Cambridge University astrophysicist Anthony Lasenby delivered the keynote address. He invited an audience focused on triangles to consider issues of a more cosmic scale. Physicists have long theorized that just as the universe exploded from a tiny point in the Big Bang 14 billion years ago, it will some day collapse back to that point in a Big Crunch. This crunch would be the collapse of reality as we know it. Although it would not happen for an inconceivably long time, the notion of an inevitable death sentence for humanity has hung heavily over science fiction fans and astrophysicists familiar with this theory. The deciding factor for our ultimate fate is whether the universe is currently expanding fast enough. If it is, growth will fight the gravitational forces attracting all matter towards a common center. If not, we had better get started on interdimensional travel right now.

In pursuing the question, a startling fact emerged: the universe is closed in space. This means that if you traveled very fast and long enough in one direction you would come back to where you started. If this sounds strange, think of how the same argument would sound to someone who thought the Earth was flat. They measured the expansion rate as well. Good news: the universe is also expanding sufficiently fast that we are safe from the Big Crunch.

What does this have to do with graphics? The Geometric Algebra (a.k.a. Clifford Algebra) used by astrophysicists to resolve these issues can also be used to simplify movement in 3D. Game programmers typically treat straight-line motion separate from rotating motion. This complicates the process of finding in-between orientations given two positions, since the translation and rotation components must be interpolated separately.
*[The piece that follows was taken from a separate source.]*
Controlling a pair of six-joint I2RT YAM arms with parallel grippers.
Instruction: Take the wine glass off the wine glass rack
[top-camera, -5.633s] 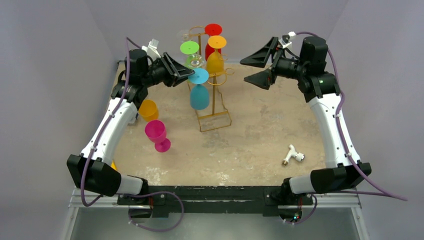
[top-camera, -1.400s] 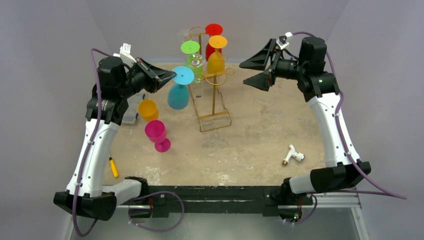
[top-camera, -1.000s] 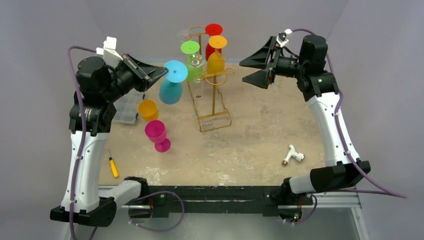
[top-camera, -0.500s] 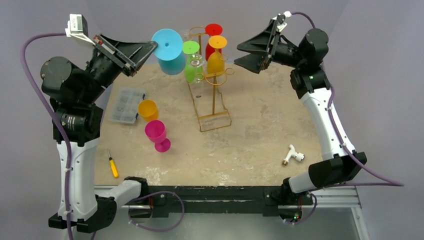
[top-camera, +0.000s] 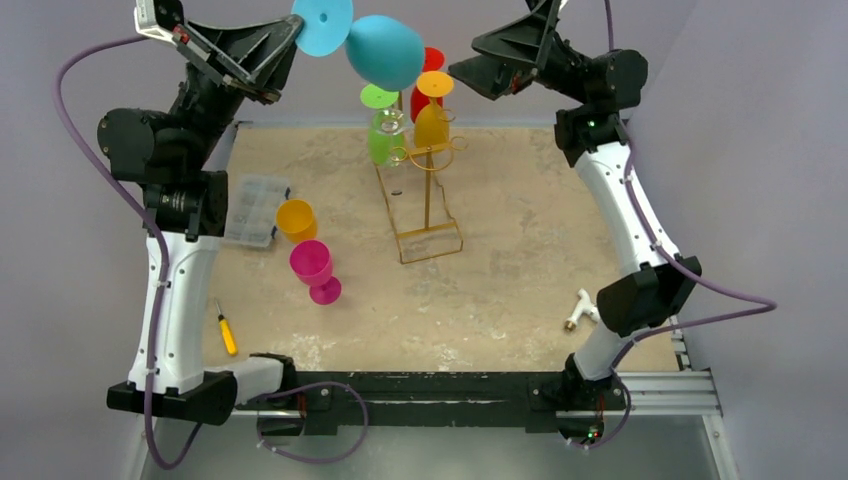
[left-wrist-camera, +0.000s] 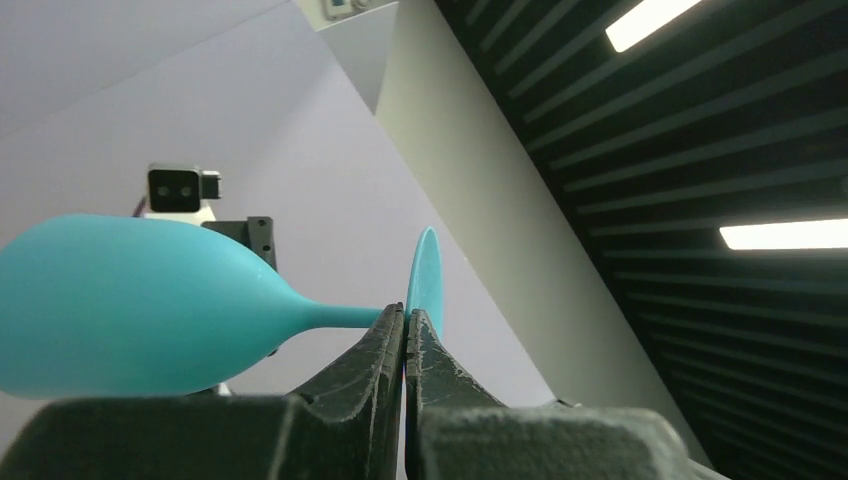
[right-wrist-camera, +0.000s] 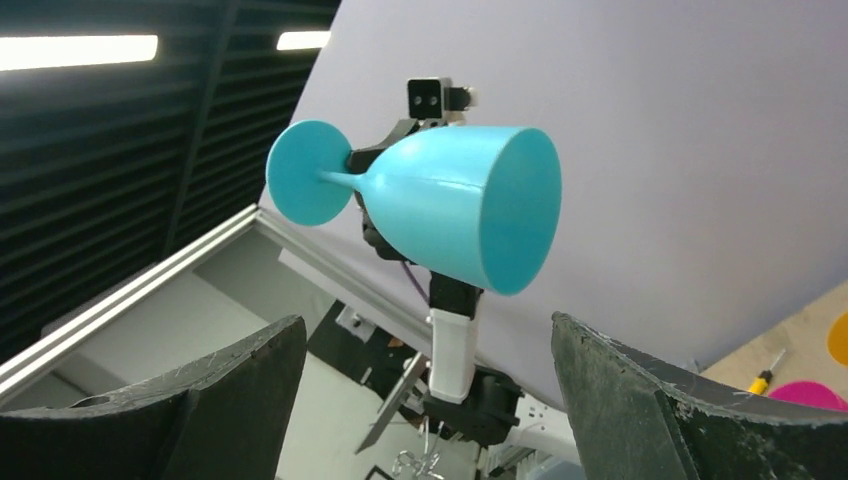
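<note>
From above, the teal wine glass (top-camera: 385, 50) hides the top of the wine glass rack (top-camera: 428, 200) and part of a red glass (top-camera: 434, 58). Its foot and the right gripper (top-camera: 468, 60) run off the top edge. The right arm (top-camera: 640, 295) covers part of a white fitting (top-camera: 578, 315). The left wrist view crops the bowl at left.

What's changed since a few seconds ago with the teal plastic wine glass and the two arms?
The left gripper, shut on its stem, pulled the teal plastic wine glass off the gold wire rack, raised it high and tipped it sideways. The open right gripper rose to face its mouth. The rack, its other glasses, the pink plastic goblet and orange plastic cup stayed put.
</note>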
Furthermore, rotations by themselves are tricky to interpolate. Geometric algebra presents a framework where 5-dimensional "rotors" represent both 3D rotation and translation within a unified framework, and also take the pain out of rotation. This leads to smoother camera movement and character animation as well as a much cleaner theoretical framework for motion in computer graphics. How much does this idea appeal to graphics practitioners? Lasenby's $90 book on the topic sold out from the bookstore within the next hour and immediately started racking up mail-order requests.
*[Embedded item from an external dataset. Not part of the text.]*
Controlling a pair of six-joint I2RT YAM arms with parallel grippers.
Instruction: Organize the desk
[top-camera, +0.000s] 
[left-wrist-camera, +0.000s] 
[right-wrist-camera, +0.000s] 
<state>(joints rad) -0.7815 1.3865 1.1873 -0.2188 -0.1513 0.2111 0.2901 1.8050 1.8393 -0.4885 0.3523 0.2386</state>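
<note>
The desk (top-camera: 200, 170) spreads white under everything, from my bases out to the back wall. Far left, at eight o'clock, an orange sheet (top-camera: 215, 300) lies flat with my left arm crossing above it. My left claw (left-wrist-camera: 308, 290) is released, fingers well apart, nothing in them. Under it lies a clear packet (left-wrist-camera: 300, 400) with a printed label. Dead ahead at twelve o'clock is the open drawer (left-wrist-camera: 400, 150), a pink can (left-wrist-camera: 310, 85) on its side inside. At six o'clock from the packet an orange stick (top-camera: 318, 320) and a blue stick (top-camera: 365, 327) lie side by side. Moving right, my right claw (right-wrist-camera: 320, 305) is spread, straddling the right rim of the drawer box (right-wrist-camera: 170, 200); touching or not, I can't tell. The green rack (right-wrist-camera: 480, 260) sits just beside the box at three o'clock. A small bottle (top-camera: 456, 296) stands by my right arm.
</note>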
New Tools for Game Development

Games have become pervasive at SIGGRAPH. Game developers are in the audience and behind the podiums and their games are shown in the Electronic Theater and played in the Vortechs LAN party. Most of the papers presented were relevant to game development, but a handful really stood out as ideas solid enough to begin incorporating into new projects immediately. Surprisingly, these generally were not the hottest new rendering techniques but solid behind-the-scenes algorithms appropriate for game creation tools.


Terrain Texture

Wang Tiles for Image and Texture Generation by Michael Cohen (Microsoft Research), Jonathan Shade (Wild Tangent), Stefan Hiller, and Oliver Deussen (Dresden University of Technology) is a texture synthesis method that can reduce tiling artifacts on terrains. No matter how seamless the wrapping transition and well constructed the texture, a single repeating grass or rock texture will produce visual tiling artifacts when viewed from far away. To overcome this, games currently use multiple grass tiles and assign them randomly. However, the seams are visible between the different grass textures. For a texture like rock that has larger features, these seams are completely unacceptable. The Wang Tile paper describes how to fit a set of related textures together to form an arbitrarily large plane that has no repetitive pattern and no seams. Synthesizing these textures requires only an algorithm like Wei and Levoy's 2000 paper or any of the several texture synthesis papers from last year.


Easy Motion

Anthony Fang and Nancy Pollard of Brown University presented Efficient Synthesis of Physically Valid Human Motion. Their algorithm runs an optimizer to compute physical motion from an initial set of key poses for a human body. What is amazing is how few key poses it needs. For example, say we want to generate an animation of a person swinging across a set of monkey bars. Fang's algorithm need only be told that the hands touch each rung in sequence. It uses built-in knowledge of the human body to independently deduce how to swing the arms, head, and legs for a realistic animation. This method could be adapted to create a whole sequence of skeletal animations for a game character without requiring an animator to manually guide each limb through its motions. Other examples in the paper include synthesizing walking and a gymnast's somersault dismount from a high bar.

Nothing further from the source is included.